> Prompt: Every line of the listing belongs in your answer exactly as written; the images do not.

> Supplied information:
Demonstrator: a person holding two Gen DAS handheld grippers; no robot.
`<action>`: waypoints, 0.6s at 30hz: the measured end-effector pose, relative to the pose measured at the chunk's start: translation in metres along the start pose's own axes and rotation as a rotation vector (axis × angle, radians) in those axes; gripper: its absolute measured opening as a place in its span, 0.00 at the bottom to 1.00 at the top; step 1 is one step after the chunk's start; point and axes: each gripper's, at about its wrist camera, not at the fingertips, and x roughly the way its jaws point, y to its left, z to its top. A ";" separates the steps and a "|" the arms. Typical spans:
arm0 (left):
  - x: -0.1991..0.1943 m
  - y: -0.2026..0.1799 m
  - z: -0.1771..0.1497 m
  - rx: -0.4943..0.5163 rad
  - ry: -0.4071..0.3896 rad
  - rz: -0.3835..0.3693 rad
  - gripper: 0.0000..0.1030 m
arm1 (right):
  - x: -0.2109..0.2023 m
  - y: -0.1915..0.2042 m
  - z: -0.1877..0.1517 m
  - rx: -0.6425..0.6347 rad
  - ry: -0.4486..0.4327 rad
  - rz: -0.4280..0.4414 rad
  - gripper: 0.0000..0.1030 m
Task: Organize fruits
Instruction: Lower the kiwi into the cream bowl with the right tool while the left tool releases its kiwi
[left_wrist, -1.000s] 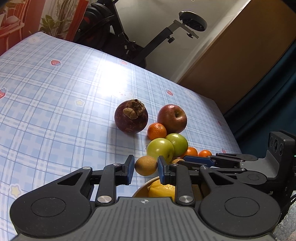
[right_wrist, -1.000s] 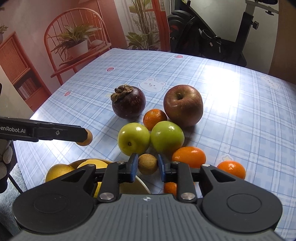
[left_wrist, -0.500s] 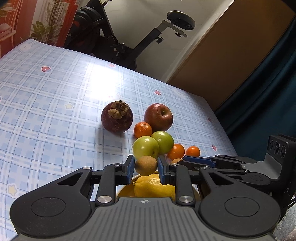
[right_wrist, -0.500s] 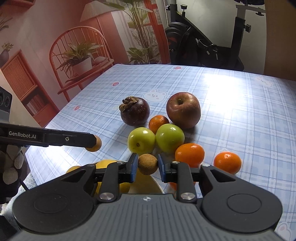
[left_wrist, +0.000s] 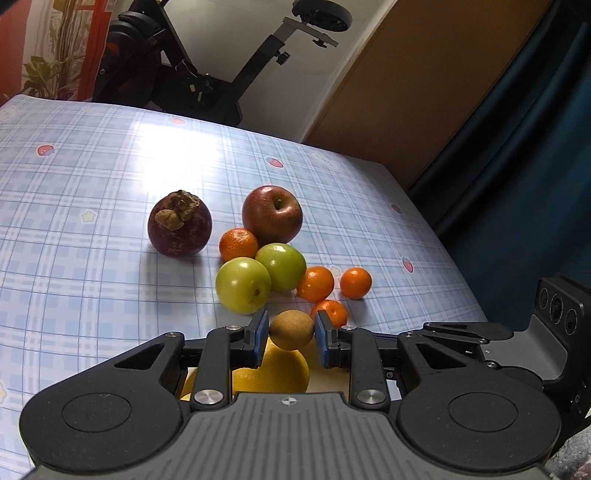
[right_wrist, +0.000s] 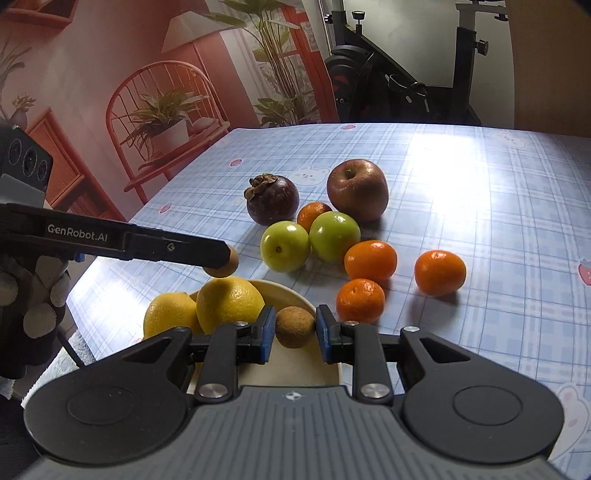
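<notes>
Plaid tabletop (right_wrist: 480, 177). Both grippers, left (left_wrist: 291, 334), right (right_wrist: 294, 328), each clamping longan (left_wrist: 291, 329), now shifted over bowl (right_wrist: 295, 295); drop next.

this looks like a room in a home. a table (right_wrist: 498, 177) wears a pale blue checked cloth printed with strawberries and little bears, the sort used for family meals. behind it stands an exercise bike (left_wrist: 207, 74), black, close to a plain white wall. a wooden door (left_wrist: 424, 85) and a dark teal curtain (left_wrist: 517, 147) close off one side. the orange wall with chair, shelf and potted plants (right_wrist: 162, 110) is probably a printed backdrop, though the fisheye view leaves that unsure.
</notes>
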 end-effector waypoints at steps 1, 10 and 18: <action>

> Completed task:
Demonstrator: a person holding two Gen DAS handheld grippers; no robot.
`<action>`: waypoints, 0.6s at 30hz: the measured end-effector pose, relative to the pose measured at the chunk's start: translation in metres along the start pose's own axes and rotation as a rotation vector (axis × angle, radians) in those axes; gripper: its absolute measured opening as a place in its span, 0.00 at the bottom to 1.00 at the top; step 1 is one step after the chunk's start; point and axes: each gripper's, at about its wrist camera, not at the fingertips, and x roughly the way its jaws point, y to its left, z to its top. A ";" separates the steps and a "|" the arms. Typical spans:
arm0 (left):
  - x: -0.1991..0.1943 m
  - y: -0.2026..0.1799 m
  - z: -0.1771..0.1497 m
  - rx: -0.4943..0.5163 rad
  - ry: -0.4071..0.3896 rad
  - rz: -0.3835..0.3693 rad
  - gripper: 0.0000..0.1030 m
arm1 (right):
  - x: -0.2109..0.2023 m
  - y: -0.1915..0.2042 m
  - z: -0.1877..0.1517 m
  - rx: -0.6425..0.6347 rad
  - ry: -0.4486..0.4327 rad
  - rz: -0.4280..0.4414 rad
  - gripper: 0.0000..0.1030 m
Task: Organize fruits
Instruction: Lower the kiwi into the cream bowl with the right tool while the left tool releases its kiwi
[left_wrist, -1.000s] 
[right_wrist, -1.000s] 
[left_wrist, -0.500s] 
[right_wrist, -0.500s] 
[left_wrist, +0.000s] 
[right_wrist, +0.000s] 
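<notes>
Plaid tabletop (right_wrist: 480, 177). Both grippers, left (left_wrist: 291, 334), right (right_wrist: 294, 328), each clamping longan (left_wrist: 291, 329), now shifted over bowl (right_wrist: 295, 295); drop next.

this looks like a room in a home. a table (right_wrist: 498, 177) wears a pale blue checked cloth printed with strawberries and little bears, the sort used for family meals. behind it stands an exercise bike (left_wrist: 207, 74), black, close to a plain white wall. a wooden door (left_wrist: 424, 85) and a dark teal curtain (left_wrist: 517, 147) close off one side. the orange wall with chair, shelf and potted plants (right_wrist: 162, 110) is probably a printed backdrop, though the fisheye view leaves that unsure.
</notes>
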 end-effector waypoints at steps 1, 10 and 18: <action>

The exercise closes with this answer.